Urban/Labor - The Urban/Labor specialty area focuses on a range of topics related to both our urbanized society and the organization of and experience in the workplace. A sociologist of work is concerned with (but not limited to) questions of: gender and race in the workplace, the transformation of work processes, national and international labor movements including unions as social movements, work and family, labor markets and immigration, workplace organizations like unions, politics, and organizational/workers' culture. An urban sociologist focuses on urban experiences locally, nationally, or internationally, including but not limited to an examination of economic, social, and political transformation of cities throughout the world, with respect to race/ethnicity/gender, immigration, urban social movements, poverty, residential patterns, and urbanization and gentrification. Urban/labor research utilizes all methodologies including statistical analysis, qualitative interviews, participant observation, comparative and historical, and content analysis. Currently Dr. David Fasenfest is the chair of the Urban/Labor Specialization at the PhD level, and students should contact him if they have questions about this specialization, or to get access to the blackboard site for this specialization. Dr. Fasenfest's email is firstname.lastname@example.org.

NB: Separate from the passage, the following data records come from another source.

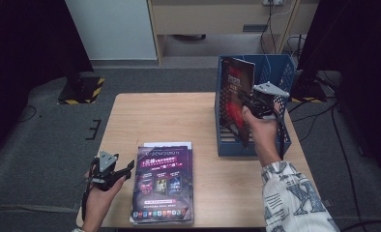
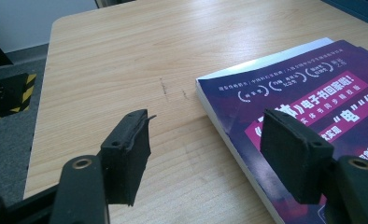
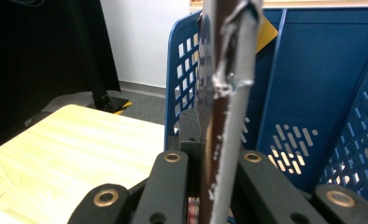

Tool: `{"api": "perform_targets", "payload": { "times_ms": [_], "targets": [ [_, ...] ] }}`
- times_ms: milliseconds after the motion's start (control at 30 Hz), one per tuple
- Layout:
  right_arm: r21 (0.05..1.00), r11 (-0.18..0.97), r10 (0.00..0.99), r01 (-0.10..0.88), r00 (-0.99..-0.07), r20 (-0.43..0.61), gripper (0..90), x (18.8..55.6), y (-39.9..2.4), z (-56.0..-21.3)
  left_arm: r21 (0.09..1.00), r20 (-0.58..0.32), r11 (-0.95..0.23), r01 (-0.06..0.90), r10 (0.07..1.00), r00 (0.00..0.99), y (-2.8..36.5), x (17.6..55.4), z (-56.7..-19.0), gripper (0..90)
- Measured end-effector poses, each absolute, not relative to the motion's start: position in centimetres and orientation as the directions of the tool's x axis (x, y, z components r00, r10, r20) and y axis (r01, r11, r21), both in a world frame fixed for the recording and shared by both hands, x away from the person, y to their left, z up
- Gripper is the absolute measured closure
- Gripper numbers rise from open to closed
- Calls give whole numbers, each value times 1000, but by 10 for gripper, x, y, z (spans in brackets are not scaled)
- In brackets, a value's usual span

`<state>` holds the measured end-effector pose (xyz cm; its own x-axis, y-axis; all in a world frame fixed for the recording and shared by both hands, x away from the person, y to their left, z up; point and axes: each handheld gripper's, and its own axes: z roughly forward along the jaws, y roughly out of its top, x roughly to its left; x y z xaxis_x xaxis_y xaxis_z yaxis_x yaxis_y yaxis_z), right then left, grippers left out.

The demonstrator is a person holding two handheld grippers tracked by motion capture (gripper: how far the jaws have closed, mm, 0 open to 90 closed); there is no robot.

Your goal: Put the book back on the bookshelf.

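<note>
Two grippers: right gripper [image 1: 250, 102] was clamped on a dark magazine [image 1: 236, 96], upright inside the blue file rack [image 1: 280, 72]. Left gripper [image 1: 125, 169] sat apart, empty, purple magazine stack [image 1: 163, 183] just beside its right jaw.

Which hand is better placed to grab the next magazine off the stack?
Left. Its tongs stand open right at the purple magazine stack; the right tongs are shut on a dark magazine at the blue file rack.

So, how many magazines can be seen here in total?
2 plainly: a dark magazine held upright by the right gripper at the blue file rack, a purple magazine flat on the table. More may lie hidden underneath it.
</note>
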<state>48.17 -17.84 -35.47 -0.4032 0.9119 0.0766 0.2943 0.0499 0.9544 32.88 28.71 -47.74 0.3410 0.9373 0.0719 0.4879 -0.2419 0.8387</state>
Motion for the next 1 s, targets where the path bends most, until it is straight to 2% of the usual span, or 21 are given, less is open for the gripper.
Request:
{"api": "perform_targets", "payload": {
  "times_ms": [567,867,1000],
  "targets": [
    [943,59,908,328,-410,86,842,490,-178,-346,839,71,-242,488,937,343,287,329,-477,329],
    [921,105,913,375,-404,61,866,496,-173,-340,838,72,-243,489,936,343,287,329,-477,329],
    [927,87,913,365,-402,72,867,494,-173,-339,838,72,-244,488,936,345,287,329,-477,329]
  ]
}}
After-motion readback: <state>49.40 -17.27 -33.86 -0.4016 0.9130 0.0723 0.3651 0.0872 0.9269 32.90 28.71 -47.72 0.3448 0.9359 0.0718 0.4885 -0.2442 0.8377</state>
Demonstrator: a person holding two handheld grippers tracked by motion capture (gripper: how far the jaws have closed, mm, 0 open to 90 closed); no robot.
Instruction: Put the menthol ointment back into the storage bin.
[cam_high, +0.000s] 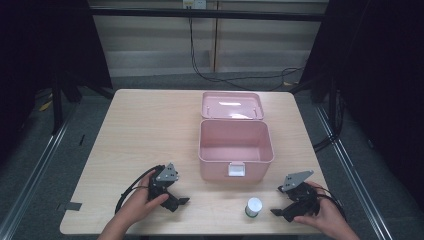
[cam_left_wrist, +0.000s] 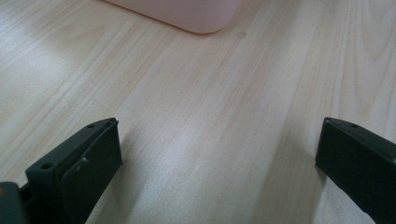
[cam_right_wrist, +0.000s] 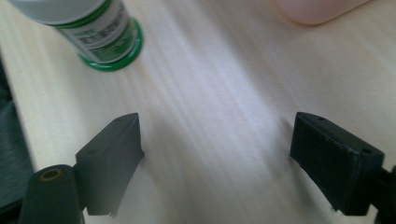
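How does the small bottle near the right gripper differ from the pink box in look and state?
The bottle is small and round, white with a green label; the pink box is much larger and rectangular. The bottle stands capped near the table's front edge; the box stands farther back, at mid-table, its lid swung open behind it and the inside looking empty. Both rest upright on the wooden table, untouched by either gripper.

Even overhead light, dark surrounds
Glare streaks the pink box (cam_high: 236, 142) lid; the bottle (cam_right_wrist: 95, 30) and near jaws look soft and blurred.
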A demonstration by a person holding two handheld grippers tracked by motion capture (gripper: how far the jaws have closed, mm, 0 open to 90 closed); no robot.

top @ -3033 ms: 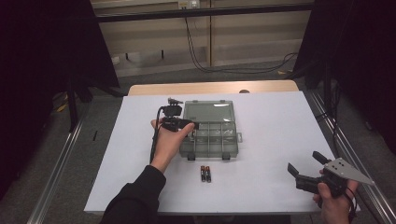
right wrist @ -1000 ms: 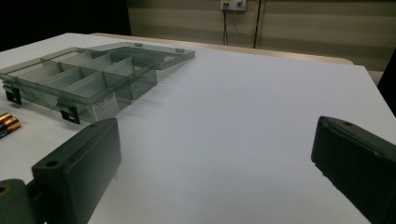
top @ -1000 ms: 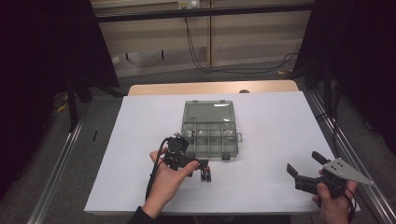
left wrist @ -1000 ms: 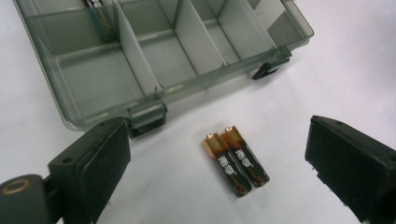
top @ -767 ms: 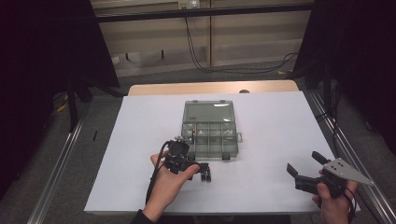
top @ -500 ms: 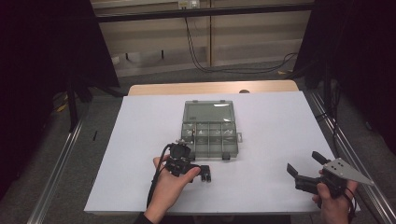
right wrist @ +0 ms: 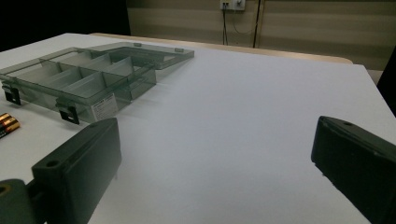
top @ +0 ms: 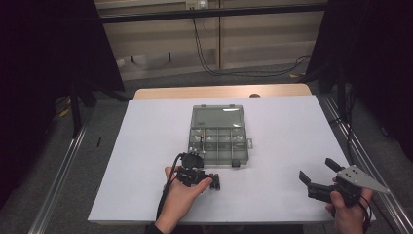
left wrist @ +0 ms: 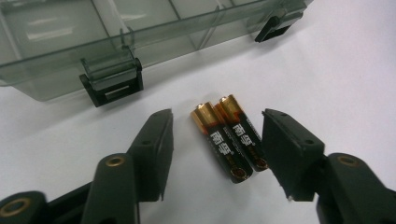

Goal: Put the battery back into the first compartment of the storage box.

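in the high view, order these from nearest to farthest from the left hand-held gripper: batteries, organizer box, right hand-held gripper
1. batteries, right at the left hand-held gripper, between its jaws.
2. organizer box, just beyond, toward the table's middle.
3. right hand-held gripper, far off at the table's right edge.

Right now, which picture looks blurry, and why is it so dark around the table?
In the left gripper view the two black-and-gold batteries are sharp, while the clear grey plastic box behind blurs; in the right gripper view the near black jaws look soft; in the high view light falls on the white table, the surroundings staying dark.
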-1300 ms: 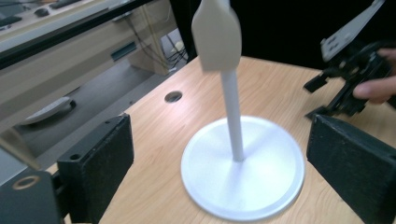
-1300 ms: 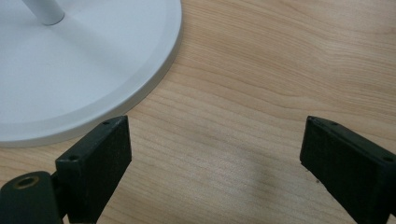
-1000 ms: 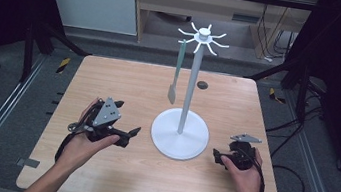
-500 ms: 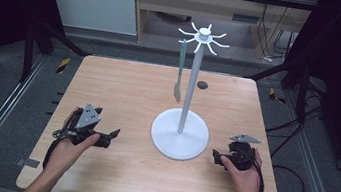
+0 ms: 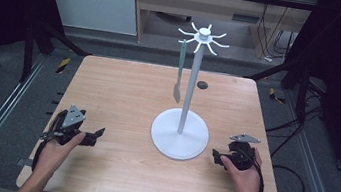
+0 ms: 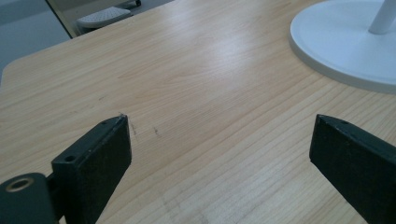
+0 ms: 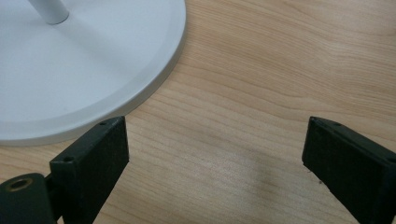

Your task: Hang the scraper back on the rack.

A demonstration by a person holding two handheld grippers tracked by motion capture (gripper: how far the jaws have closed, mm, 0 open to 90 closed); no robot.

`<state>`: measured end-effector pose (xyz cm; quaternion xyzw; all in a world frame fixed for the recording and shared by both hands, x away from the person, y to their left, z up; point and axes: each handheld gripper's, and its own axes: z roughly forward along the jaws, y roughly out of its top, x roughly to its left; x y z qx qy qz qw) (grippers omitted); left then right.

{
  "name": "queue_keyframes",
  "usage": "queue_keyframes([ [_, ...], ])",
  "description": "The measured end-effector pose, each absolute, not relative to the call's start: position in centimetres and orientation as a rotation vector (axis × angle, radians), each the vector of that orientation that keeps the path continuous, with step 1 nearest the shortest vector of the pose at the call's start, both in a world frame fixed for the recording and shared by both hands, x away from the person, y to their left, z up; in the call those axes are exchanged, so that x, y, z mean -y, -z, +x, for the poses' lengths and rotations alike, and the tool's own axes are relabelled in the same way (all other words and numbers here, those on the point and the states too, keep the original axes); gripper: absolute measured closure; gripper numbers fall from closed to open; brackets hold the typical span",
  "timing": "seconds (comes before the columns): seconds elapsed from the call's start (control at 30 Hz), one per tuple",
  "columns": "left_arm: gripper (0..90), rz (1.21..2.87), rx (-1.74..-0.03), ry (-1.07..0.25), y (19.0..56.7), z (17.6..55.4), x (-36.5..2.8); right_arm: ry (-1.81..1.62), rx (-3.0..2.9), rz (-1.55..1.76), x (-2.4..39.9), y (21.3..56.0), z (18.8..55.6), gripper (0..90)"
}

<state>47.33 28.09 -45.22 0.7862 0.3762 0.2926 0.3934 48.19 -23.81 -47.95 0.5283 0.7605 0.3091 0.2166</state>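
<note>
Resting low on the wooden table in the high view are two handheld grippers: the left gripper is sitting near the front left corner, and the right gripper is sitting near the front right corner, just beside the stand's base. Each is being held by one hand, the left hand and the right hand, both coming in over the front edge. One white hook stand is standing upright a little right of the table's middle, between the two grippers, its round base lying flat on the wood and its crown of thin hooks spreading at the top. One grey-green spatula is hanging straight down from a hook on the stand's left side, its blade clear of the table. One small dark round spot is lying toward the far edge, behind the pole.

Looking along the left gripper in its own view, the two black jaws are standing wide apart with nothing but bare wood between them; the stand's base is showing at the upper right, well apart.

Looking along the right gripper in its own view, its two jaws are likewise spread wide and gripping nothing; the stand's base is lying just beyond the left jaw, near it.
</note>
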Motion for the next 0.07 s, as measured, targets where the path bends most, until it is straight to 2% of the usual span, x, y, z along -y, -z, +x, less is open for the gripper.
queue_keyframes([
  [0.07,5.2,2.007,-0.948,-0.75,45.41,47.4,-28.04,-0.855,-2.107,1.459,23.74,47.95,48.25,7.6],
])
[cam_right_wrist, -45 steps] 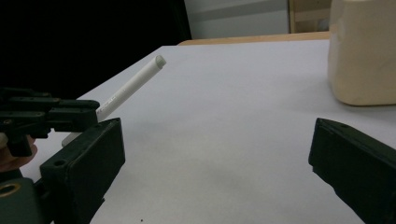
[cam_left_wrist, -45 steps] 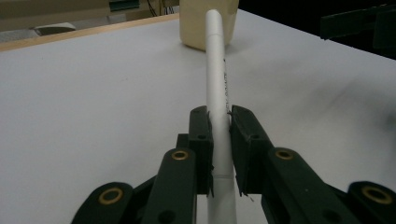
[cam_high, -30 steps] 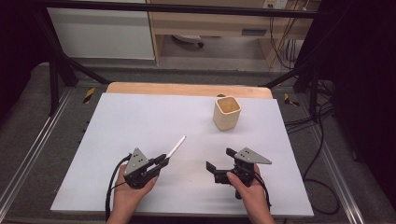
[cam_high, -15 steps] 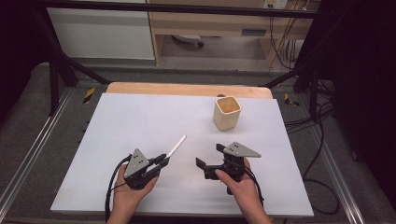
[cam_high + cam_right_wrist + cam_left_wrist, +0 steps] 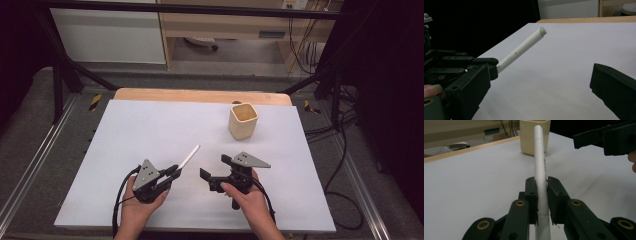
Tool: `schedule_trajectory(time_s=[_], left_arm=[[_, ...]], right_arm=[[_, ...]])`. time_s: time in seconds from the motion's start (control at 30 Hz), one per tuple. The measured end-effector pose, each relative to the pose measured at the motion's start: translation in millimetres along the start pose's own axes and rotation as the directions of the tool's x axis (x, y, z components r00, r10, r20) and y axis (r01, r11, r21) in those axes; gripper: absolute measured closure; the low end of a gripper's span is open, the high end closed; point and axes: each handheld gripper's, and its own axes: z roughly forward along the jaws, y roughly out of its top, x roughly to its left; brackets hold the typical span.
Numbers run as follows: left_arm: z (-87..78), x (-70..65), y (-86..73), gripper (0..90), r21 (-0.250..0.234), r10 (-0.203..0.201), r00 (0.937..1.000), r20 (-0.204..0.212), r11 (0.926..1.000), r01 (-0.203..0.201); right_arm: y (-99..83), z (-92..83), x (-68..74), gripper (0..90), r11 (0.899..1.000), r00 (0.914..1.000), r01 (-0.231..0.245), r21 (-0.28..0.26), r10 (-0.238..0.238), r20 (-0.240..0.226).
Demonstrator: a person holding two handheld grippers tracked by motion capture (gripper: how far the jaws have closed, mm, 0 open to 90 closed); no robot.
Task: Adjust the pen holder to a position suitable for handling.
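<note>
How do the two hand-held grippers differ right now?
The left hand-held gripper has its jaws shut on a white pen; the right hand-held gripper has its jaws wide apart with nothing between them. The left one points away toward the cream cup, while the right one is turned sideways, facing the pen. Both are black, carry a grey three-cornered plate on top, and are held low over the white table.

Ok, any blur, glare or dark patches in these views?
High view: even light, sharp on the table, dark surround. Left gripper view: the pen sharp, the left gripper softer up close. Right gripper view: black background upper left, the right gripper blurred.
</note>
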Motion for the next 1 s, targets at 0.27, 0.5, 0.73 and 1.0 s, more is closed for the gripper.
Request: schedule_trajectory(time_s=[0.27, 0.5, 0.73, 1.0], left_arm=[[-1.1, -0.2, 1.1, 79.1, -0.005, 0.0, 1.0, 0.001, 1.0, 0.0], [-2.3, -0.2, 1.7, 79.1, -0.014, 0.0, 1.0, 0.002, 0.9999, 0.0], [-1.2, -2.5, 1.5, 79.1, -0.017, 0.005, 1.0, 0.006, 0.9998, -0.005], [-2.2, -0.8, 1.3, 79.1, -0.018, -0.001, 1.0, 0.0, 0.9998, 0.001]], right_arm=[[2.6, 6.4, 7.4, 5.6, 1.0, 0.9998, 0.018, 0.003, -0.018, -0.008], [3.4, 9.9, 10.4, 8.2, 1.0, 0.9995, 0.013, 0.022, -0.012, -0.028], [6.6, 13.8, 13.1, 10.8, 0.999, 0.998, -0.034, 0.006, 0.034, -0.052], [8.8, 19.8, 14.5, 17.8, 0.999, 0.9976, -0.047, 0.001, 0.047, -0.051]])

Admission Deadlines: March 15 of each year. However, to be considered for any funding available, students should apply by January 15 of each year.
NOTE: BEGINNING WITH THE 2005-2006 ACADEMIC YEAR, NEW STUDENTS WILL BE ADMITTED INTO THE SOCIOLOGY MA AND PHD PROGRAMS ONLY FOR THE FALL TERM.
New students are not admitted for the winter & spring/summer semesters but required undergraduate prerequisites may be taken during this period. For instance, if students do not have a strong background in sociology, then they should think about taking Sociology 4050 (theory), Sociology 4200 (research methods), and Sociology 4220 (computing applications in the social sciences) in the winter and spring/summer semesters before finalizing their applications to and entering our graduate program.